The winning team of the Super Bowl also receives the Vince Lombardi Trophy, named after the legendary head coach of the Green Bay Packers.
The trophy is made of sterling silver and is worth more than $50,000. In strict commercial terms, a team Lombardi Trophy is worth about $10,000. That’s because the Lombardi Trophy is made from sterling silver in an elaborate, months-long process by Tiffany & Co.
The 2023 Lombardi Trophy was given to the Kansas City Chiefs after they became victorious over the Philadelphia Eagles. The Chiefs rallied to beat Eagles 38-35 in Super Bowl LVII at State Farm Stadium in Glendale, Ariz.
9. New technologies and innovations make the future of the Super Bowl bright as Companies spend millions to make Super Bowl advertisements.
Super Bowl commercials, colloquially known as Super Bowl ads, are high-profile television commercials featured in the U.S. television broadcast of the Super Bowl, the championship game of the National Football League (NFL).
The Super Bowl is also famous for its advertisements, with companies spending millions of dollars on a 30-second ad during the broadcast. Some of the most famous Super Bowl ads include Apple’s “1984” commercial and Coca-Cola’s “Mean Joe Greene” commercial.
Most 30-second ad spots cost between $6 million and $7 million, Fox Sports told the Associated Press this week. A few sold for more than $7 million. That doesn’t include the cost of making the ads in the first place; elaborate, star-studded commercials aren’t cheap.

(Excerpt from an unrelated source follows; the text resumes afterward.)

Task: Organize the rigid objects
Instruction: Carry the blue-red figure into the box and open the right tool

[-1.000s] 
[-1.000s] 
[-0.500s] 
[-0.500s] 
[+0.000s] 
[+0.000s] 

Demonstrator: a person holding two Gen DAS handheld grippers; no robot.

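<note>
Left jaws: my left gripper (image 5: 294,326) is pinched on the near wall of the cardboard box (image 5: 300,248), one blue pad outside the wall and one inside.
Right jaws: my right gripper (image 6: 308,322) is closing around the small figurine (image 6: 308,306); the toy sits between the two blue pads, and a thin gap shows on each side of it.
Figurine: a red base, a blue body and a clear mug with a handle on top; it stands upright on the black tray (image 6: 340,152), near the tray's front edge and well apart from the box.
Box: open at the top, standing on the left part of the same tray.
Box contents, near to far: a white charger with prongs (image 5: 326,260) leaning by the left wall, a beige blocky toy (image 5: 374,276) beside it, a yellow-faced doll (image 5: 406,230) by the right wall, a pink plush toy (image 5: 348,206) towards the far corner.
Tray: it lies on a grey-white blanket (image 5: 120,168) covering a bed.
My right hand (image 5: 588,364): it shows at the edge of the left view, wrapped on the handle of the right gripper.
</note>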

And while those prices may be eye-watering, Fox reports they are all sold out. The reason companies are willing to pay an arm and a leg for a time during the game is pretty simple — a lot of people watch the Super Bowl. Last year (2022), 99.18 million tuned in to see the Rams take on the Cincinnati Bengals.
The Super Bowl continues to grow in popularity each year, and it is likely to remain the biggest event in American football for many years to come. With new technologies and innovations, the Super Bowl will continue to evolve, but its place in American culture is secure.

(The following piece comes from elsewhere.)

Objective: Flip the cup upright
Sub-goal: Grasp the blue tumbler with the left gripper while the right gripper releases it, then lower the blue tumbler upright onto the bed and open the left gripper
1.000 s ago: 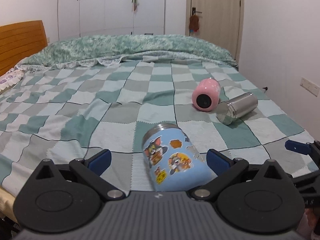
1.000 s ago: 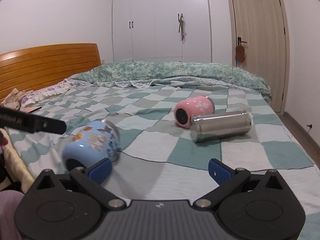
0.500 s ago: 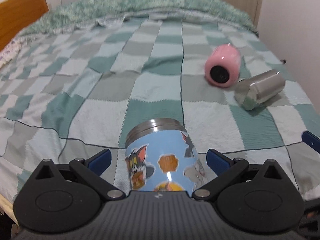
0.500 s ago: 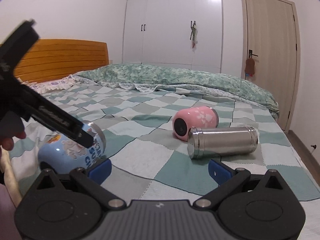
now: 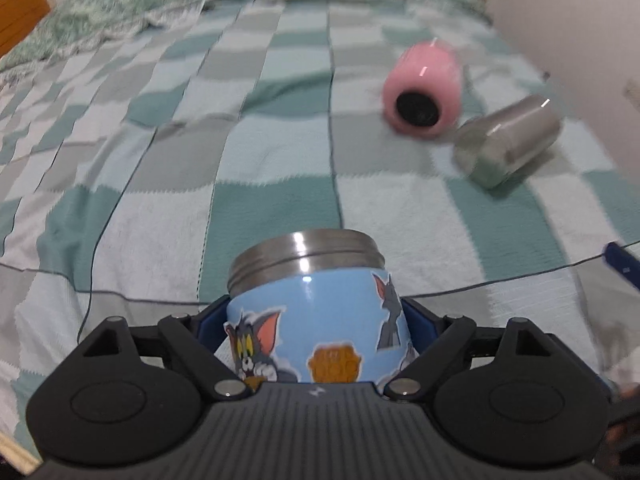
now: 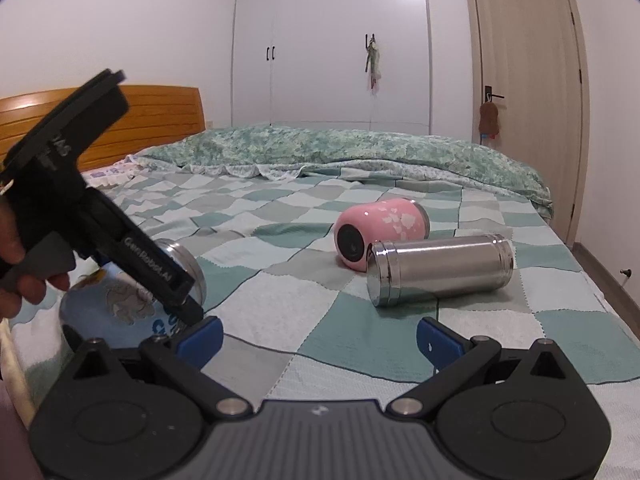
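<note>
A blue cartoon-sticker cup (image 5: 316, 320) with a steel threaded rim lies on its side on the checked bedspread, rim pointing away. My left gripper (image 5: 316, 322) is shut on the cup's body, blue pads pressed to both sides. In the right wrist view the same cup (image 6: 120, 300) sits at the left, with the left gripper's black body (image 6: 100, 216) over it. My right gripper (image 6: 320, 336) is open and empty above the bedspread.
A pink cup (image 5: 422, 94) and a steel flask (image 5: 508, 144) lie on their sides at the right of the bed; both also show in the right wrist view, pink cup (image 6: 380, 234), flask (image 6: 440, 274). The bed's near edge (image 6: 16, 364) is close. Wardrobe and door stand behind.
My left gripper moved forward and down over the blue cup and closed its jaws on it. The right gripper stayed open and shifted slightly.
</note>
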Available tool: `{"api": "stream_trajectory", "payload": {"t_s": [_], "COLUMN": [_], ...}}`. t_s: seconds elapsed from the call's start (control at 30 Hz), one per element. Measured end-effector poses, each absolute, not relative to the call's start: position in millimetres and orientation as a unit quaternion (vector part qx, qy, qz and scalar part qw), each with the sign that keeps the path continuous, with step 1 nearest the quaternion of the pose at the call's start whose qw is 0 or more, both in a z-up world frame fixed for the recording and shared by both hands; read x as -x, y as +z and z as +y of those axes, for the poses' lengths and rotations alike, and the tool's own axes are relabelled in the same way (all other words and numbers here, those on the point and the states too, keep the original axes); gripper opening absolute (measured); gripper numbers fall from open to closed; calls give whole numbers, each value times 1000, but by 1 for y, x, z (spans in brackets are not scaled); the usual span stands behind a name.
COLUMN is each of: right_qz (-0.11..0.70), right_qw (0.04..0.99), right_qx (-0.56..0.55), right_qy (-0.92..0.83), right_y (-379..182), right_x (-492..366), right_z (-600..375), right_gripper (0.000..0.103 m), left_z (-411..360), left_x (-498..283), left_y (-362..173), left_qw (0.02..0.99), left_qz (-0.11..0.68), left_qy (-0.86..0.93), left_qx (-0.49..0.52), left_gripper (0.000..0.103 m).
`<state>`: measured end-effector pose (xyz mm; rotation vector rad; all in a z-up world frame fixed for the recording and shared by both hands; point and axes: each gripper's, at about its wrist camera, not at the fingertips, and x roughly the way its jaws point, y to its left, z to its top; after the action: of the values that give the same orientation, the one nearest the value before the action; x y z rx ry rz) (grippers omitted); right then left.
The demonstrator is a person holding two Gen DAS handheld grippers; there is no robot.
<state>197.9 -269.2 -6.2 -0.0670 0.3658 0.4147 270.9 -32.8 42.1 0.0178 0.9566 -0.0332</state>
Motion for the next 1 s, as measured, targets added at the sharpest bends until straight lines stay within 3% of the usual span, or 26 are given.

10. The Super Bowl MVP award is given to the player who has the biggest impact on the game.
The Super Bowl Most Valuable Player Award, or Super Bowl MVP, is presented annually to the most valuable player of the Super Bowl, the National Football League’s championship game. The winner is chosen by a panel of 16 football writers and broadcasters, and, since Super Bowl XXXV in 2001, fans voting electronically.
Ottis Anderson of the New York Giants was the first to win the trophy. Some of the most famous Super Bowl MVPs include Joe Montana, Terry Bradshaw, and Tom Brady.
Now-retired legend Tom Brady holds the record for most awards as Super Bowl MVP, having been named on five occasions.
Chiefs quarterback Patrick Mahomes was named Super Bowl LVII MVP.